# WORK INSTRUCTIONS
Starting at the first line of the material below and stopping after the line that includes "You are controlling", write the lines out again exactly. Drop any pictures.
+---+
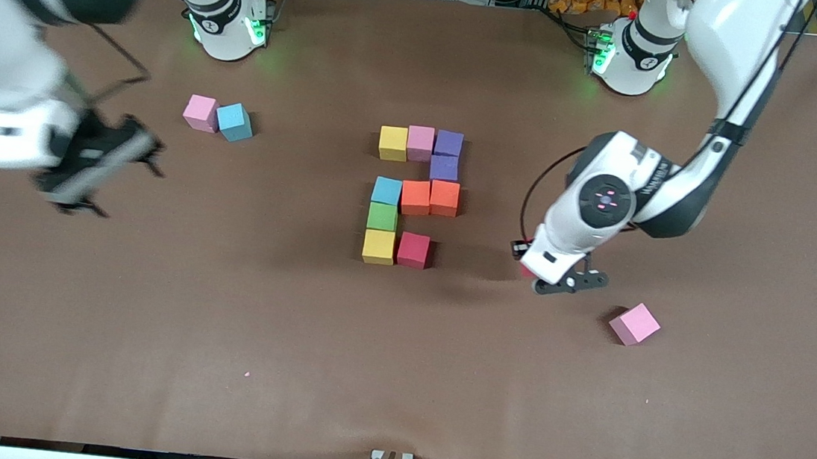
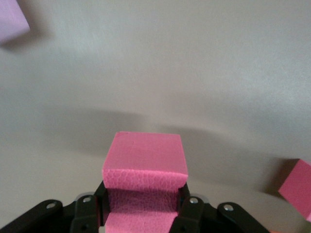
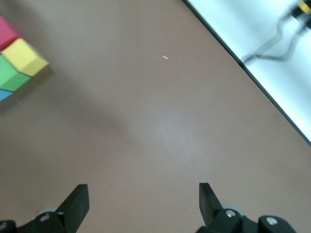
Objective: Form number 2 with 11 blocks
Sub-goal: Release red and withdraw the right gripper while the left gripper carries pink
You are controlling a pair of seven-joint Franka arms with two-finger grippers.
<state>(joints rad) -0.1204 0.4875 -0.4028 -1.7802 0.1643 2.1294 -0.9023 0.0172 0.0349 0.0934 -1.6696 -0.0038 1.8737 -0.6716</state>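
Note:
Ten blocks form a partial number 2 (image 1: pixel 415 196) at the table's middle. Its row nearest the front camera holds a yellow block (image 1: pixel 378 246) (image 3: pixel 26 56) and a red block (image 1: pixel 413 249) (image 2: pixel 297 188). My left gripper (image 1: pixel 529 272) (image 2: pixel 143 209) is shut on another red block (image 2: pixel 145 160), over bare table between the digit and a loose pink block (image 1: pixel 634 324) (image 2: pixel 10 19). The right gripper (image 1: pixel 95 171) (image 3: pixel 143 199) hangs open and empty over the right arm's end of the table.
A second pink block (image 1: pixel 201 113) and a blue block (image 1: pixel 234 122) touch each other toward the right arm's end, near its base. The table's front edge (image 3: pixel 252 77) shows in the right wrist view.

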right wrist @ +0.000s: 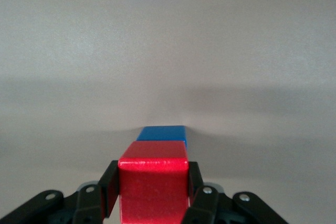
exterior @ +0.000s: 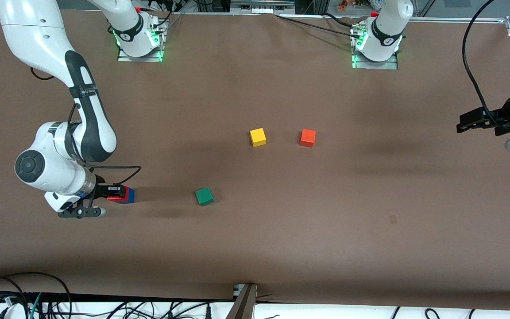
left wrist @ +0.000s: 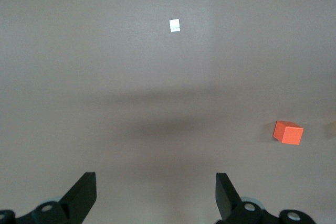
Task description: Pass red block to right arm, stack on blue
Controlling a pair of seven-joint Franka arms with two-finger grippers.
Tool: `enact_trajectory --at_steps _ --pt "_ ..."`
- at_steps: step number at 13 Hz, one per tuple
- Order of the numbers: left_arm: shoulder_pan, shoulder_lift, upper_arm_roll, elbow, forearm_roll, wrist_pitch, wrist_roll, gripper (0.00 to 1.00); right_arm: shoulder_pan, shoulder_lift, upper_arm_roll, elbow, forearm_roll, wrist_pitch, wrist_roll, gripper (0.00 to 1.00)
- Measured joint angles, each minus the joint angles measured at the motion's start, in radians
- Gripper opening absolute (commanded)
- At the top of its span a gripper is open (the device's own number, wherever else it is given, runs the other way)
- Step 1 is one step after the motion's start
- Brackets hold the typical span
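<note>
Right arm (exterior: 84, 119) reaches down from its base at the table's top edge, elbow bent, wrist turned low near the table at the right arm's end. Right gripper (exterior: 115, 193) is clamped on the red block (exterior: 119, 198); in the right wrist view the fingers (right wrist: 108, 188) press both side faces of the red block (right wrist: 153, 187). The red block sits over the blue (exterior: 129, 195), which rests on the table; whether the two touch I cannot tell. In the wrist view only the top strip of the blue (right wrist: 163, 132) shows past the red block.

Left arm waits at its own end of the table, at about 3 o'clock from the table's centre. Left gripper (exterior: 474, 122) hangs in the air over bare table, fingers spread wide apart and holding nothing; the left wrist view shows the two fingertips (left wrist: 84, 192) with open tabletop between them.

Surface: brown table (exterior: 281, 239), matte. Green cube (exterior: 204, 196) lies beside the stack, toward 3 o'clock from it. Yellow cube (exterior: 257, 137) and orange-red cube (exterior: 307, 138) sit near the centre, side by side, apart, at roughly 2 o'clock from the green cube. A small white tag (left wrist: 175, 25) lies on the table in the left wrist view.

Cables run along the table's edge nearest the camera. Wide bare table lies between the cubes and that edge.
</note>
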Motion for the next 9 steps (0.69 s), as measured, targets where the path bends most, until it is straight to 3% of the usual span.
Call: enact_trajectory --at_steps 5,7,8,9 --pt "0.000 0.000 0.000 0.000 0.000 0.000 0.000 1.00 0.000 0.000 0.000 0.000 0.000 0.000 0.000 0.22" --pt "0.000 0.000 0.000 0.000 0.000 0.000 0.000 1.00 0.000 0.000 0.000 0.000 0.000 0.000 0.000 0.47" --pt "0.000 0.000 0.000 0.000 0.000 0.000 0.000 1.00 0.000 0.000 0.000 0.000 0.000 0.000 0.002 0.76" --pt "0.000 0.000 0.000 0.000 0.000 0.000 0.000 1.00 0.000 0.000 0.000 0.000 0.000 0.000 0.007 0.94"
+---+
# WORKED SOLUTION
Objective: Form number 2 with 11 blocks
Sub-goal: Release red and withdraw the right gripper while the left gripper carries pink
You are controlling a pair of seven-joint Franka arms with two-finger grippers.

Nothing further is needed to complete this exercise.